▶ [Required work]
Omit the pictures and output every entry below exactly as written.

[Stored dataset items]
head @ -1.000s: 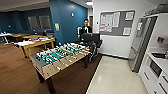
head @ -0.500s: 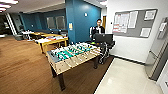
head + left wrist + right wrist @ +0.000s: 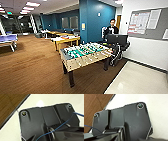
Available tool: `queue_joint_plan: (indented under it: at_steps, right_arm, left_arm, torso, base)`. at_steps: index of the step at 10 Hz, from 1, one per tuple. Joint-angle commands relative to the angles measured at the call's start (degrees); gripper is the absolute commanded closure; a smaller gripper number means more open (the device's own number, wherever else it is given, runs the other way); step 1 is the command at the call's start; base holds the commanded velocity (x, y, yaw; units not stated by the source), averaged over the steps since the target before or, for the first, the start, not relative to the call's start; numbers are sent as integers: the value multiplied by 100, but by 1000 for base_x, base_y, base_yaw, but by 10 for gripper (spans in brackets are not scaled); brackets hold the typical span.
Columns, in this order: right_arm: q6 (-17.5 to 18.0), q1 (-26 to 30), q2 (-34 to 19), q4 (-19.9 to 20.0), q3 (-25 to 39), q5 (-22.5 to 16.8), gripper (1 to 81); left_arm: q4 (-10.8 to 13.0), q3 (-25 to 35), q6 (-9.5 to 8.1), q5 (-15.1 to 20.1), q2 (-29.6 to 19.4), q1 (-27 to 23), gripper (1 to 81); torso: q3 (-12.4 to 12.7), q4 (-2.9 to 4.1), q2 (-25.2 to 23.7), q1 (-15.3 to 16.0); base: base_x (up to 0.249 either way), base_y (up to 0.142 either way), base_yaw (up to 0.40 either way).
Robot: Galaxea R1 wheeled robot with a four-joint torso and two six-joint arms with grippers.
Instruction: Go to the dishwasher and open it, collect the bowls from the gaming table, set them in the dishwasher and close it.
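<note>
Glossy pale tile floor (image 3: 140, 80) at 5 o'clock, wood-grain floor (image 3: 32, 67) at 8. Boxy wooden foosball table (image 3: 85, 56) centre, green field. Gaming table (image 3: 65, 40) beyond at 11, white tabletop, yellow edge. Person (image 3: 111, 29) at 1. End effector state: cannot tell.

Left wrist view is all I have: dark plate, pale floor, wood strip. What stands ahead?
Observer: In the head view, a table-football table stands ahead on the wood floor.
Operator: Anyone nearby?
Observer: A person stands behind it, at a dark monitor.
Operator: Any other table?
Observer: A white-topped table with a yellow edge stands farther back; whether bowls lie on it, I cannot tell.
</note>
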Motion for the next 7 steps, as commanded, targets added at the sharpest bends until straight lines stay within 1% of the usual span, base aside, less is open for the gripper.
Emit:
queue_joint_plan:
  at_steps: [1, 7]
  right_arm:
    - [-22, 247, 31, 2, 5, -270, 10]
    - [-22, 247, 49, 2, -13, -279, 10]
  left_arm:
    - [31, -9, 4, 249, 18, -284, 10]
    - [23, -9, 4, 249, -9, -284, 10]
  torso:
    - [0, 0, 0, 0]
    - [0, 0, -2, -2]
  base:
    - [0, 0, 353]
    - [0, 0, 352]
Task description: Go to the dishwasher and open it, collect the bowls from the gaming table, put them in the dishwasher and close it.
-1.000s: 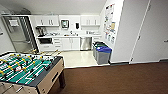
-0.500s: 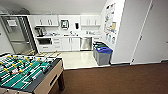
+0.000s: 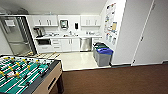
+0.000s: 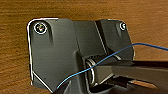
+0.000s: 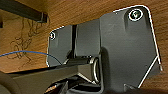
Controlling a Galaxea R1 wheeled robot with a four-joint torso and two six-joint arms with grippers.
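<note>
Dishwasher (image 3: 85,44) (steel) beside bins (image 3: 102,55)

Small kitchenette at the back: white upper cabinets (image 3: 46,20), white lower cabinets (image 3: 65,44) under a cluttered counter (image 3: 67,36), pale tile floor (image 3: 76,60). Up front it's brown carpet (image 3: 117,80) (pretty dark). A foosball table (image 3: 25,75) sits at the near left. Two bins, one with a blue lid (image 3: 104,51), stand beside a white wall (image 3: 130,32) hung with posters (image 3: 111,20).
</note>
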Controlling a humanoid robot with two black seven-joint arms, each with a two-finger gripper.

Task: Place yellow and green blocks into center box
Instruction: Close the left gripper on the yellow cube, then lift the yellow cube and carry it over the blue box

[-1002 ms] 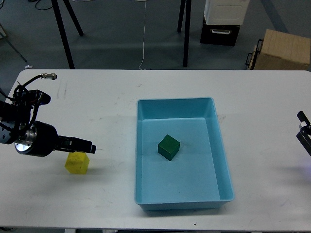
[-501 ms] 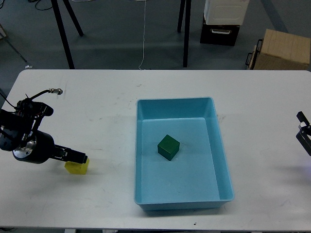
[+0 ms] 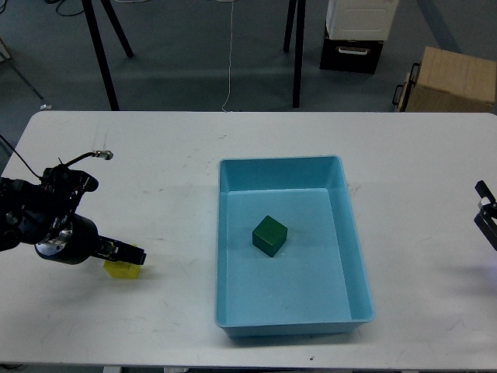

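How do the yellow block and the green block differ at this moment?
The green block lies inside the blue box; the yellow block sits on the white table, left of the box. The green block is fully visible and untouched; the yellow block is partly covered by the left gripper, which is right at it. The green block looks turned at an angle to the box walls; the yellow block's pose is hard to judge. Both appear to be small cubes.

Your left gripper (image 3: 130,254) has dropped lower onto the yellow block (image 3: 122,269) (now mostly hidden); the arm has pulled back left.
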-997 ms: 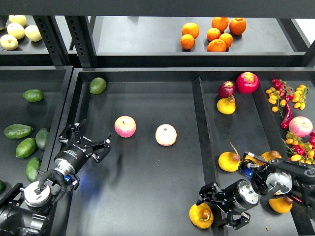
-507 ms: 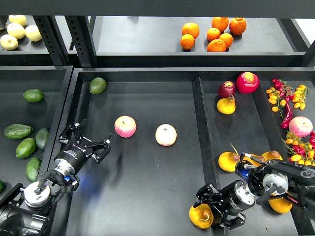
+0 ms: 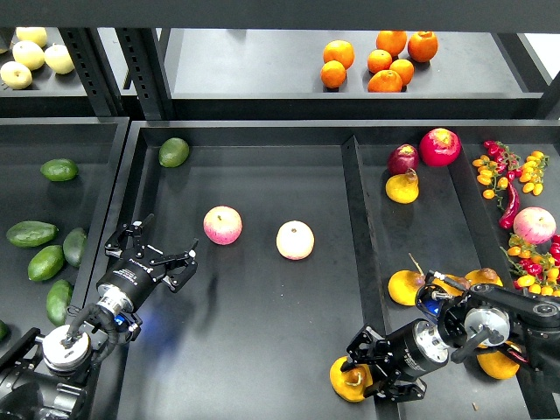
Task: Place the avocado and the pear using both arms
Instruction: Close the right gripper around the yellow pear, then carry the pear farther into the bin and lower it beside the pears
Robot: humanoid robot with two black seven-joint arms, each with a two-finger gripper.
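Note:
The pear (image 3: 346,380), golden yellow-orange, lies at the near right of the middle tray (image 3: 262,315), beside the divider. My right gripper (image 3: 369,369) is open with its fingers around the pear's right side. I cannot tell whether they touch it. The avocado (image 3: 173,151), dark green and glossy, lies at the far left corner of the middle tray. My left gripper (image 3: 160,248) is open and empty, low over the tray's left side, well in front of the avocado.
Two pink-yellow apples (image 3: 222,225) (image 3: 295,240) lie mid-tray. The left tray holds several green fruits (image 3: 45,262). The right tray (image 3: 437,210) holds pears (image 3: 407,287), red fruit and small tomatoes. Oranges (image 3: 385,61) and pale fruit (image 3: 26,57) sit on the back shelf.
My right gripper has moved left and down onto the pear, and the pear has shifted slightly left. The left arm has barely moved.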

▶ [Reply to the exercise]
head @ -1.000s: 
head @ -0.500s: 
head + left wrist + right wrist @ +0.000s: 
Available tool: `queue_joint_plan: (indented under it: at_steps, right_arm, left_arm, torso, base)`. at_steps: index of the step at 10 Hz, from 1, one per tuple. Joint-angle commands relative to the angles measured at the call's start (degrees); gripper is the absolute commanded closure; a smaller gripper number means more open (the device's own number, wherever else it is given, runs the other way); step 1 is the command at the call's start; base holds the commanded velocity (x, y, yaw; units not stated by the source), averaged over the steps since the target before or, for the first, the start, not relative to the call's start; numbers are sent as integers: the value multiplied by 100, but by 1000 for base_x, base_y, base_yaw, but by 10 for gripper (spans in brackets are not scaled); brackets hold the typical span.
Columns, in this order: right_arm: q6 (-17.5 to 18.0), q1 (-26 to 30), q2 (-34 to 19), q4 (-19.9 to 20.0), q3 (-25 to 39), q5 (-22.5 to 16.8), gripper (1 to 81); left_arm: q4 (-10.8 to 13.0), q3 (-25 to 35), q6 (-9.5 to 8.1), q5 (-15.1 to 20.1), q2 (-29.6 to 19.4), q1 (-27 to 23), gripper (1 to 81); torso: q3 (-12.4 to 12.7), q4 (-2.9 to 4.1), q2 (-25.2 to 23.7), q1 (-15.3 to 16.0); base: base_x (up to 0.249 either way), base_y (up to 0.142 either way), base_yaw (up to 0.40 either way).
Robot: Galaxea R1 wheeled robot with a four-joint torso and two six-joint arms with grippers.
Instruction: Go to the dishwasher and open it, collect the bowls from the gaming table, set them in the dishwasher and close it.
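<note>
Glossy pale tile floor (image 3: 140, 80) at 5 o'clock, wood-grain floor (image 3: 32, 67) at 8. Boxy wooden foosball table (image 3: 85, 56) centre, green field. Gaming table (image 3: 65, 40) beyond at 11, white tabletop, yellow edge. Person (image 3: 111, 29) at 1. End effector state: cannot tell.

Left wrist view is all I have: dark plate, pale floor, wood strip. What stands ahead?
Observer: In the head view, a table-football table stands ahead on the wood floor.
Operator: Anyone nearby?
Observer: A person stands behind it, at a dark monitor.
Operator: Any other table?
Observer: A white-topped table with a yellow edge stands farther back; whether bowls lie on it, I cannot tell.
</note>
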Motion for the next 7 steps, as commanded, targets added at the sharpest bends until straight lines stay within 1% of the usual span, base aside, less is open for the gripper.
Emit:
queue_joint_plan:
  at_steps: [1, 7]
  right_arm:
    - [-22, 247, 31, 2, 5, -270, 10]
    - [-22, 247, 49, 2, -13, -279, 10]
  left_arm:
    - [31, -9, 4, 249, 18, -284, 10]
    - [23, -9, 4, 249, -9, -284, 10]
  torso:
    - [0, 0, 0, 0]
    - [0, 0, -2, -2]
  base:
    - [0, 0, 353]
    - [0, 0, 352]
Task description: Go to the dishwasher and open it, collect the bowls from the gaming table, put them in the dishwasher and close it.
-1.000s: 
-0.500s: 
+0.000s: 
+0.000s: 
+0.000s: 
Controlling a Galaxea R1 wheeled robot with a four-joint torso and two six-joint arms with grippers.
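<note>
Dishwasher (image 3: 85,44) (steel) beside bins (image 3: 102,55)

Small kitchenette at the back: white upper cabinets (image 3: 46,20), white lower cabinets (image 3: 65,44) under a cluttered counter (image 3: 67,36), pale tile floor (image 3: 76,60). Up front it's brown carpet (image 3: 117,80) (pretty dark). A foosball table (image 3: 25,75) sits at the near left. Two bins, one with a blue lid (image 3: 104,51), stand beside a white wall (image 3: 130,32) hung with posters (image 3: 111,20).
</note>
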Controlling a humanoid robot with two black seven-joint arms, each with a two-finger gripper.

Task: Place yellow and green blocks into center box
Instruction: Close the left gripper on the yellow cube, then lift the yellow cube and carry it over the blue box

[-1002 ms] 
[-501 ms] 
[+0 ms] 

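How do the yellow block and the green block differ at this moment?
The green block lies inside the blue box; the yellow block sits on the white table, left of the box. The green block is fully visible and untouched; the yellow block is partly covered by the left gripper, which is right at it. The green block looks turned at an angle to the box walls; the yellow block's pose is hard to judge. Both appear to be small cubes.

Your left gripper (image 3: 130,254) has dropped lower onto the yellow block (image 3: 122,269) (now mostly hidden); the arm has pulled back left.
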-997 ms: 
-507 ms: 
+0 ms: 
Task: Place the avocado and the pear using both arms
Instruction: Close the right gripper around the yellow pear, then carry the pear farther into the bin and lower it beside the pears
Robot: humanoid robot with two black seven-joint arms, each with a two-finger gripper.
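Note:
The pear (image 3: 346,380), golden yellow-orange, lies at the near right of the middle tray (image 3: 262,315), beside the divider. My right gripper (image 3: 369,369) is open with its fingers around the pear's right side. I cannot tell whether they touch it. The avocado (image 3: 173,151), dark green and glossy, lies at the far left corner of the middle tray. My left gripper (image 3: 160,248) is open and empty, low over the tray's left side, well in front of the avocado.
Two pink-yellow apples (image 3: 222,225) (image 3: 295,240) lie mid-tray. The left tray holds several green fruits (image 3: 45,262). The right tray (image 3: 437,210) holds pears (image 3: 407,287), red fruit and small tomatoes. Oranges (image 3: 385,61) and pale fruit (image 3: 26,57) sit on the back shelf.
My right gripper has moved left and down onto the pear, and the pear has shifted slightly left. The left arm has barely moved.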

The answer given above is complete as it stands.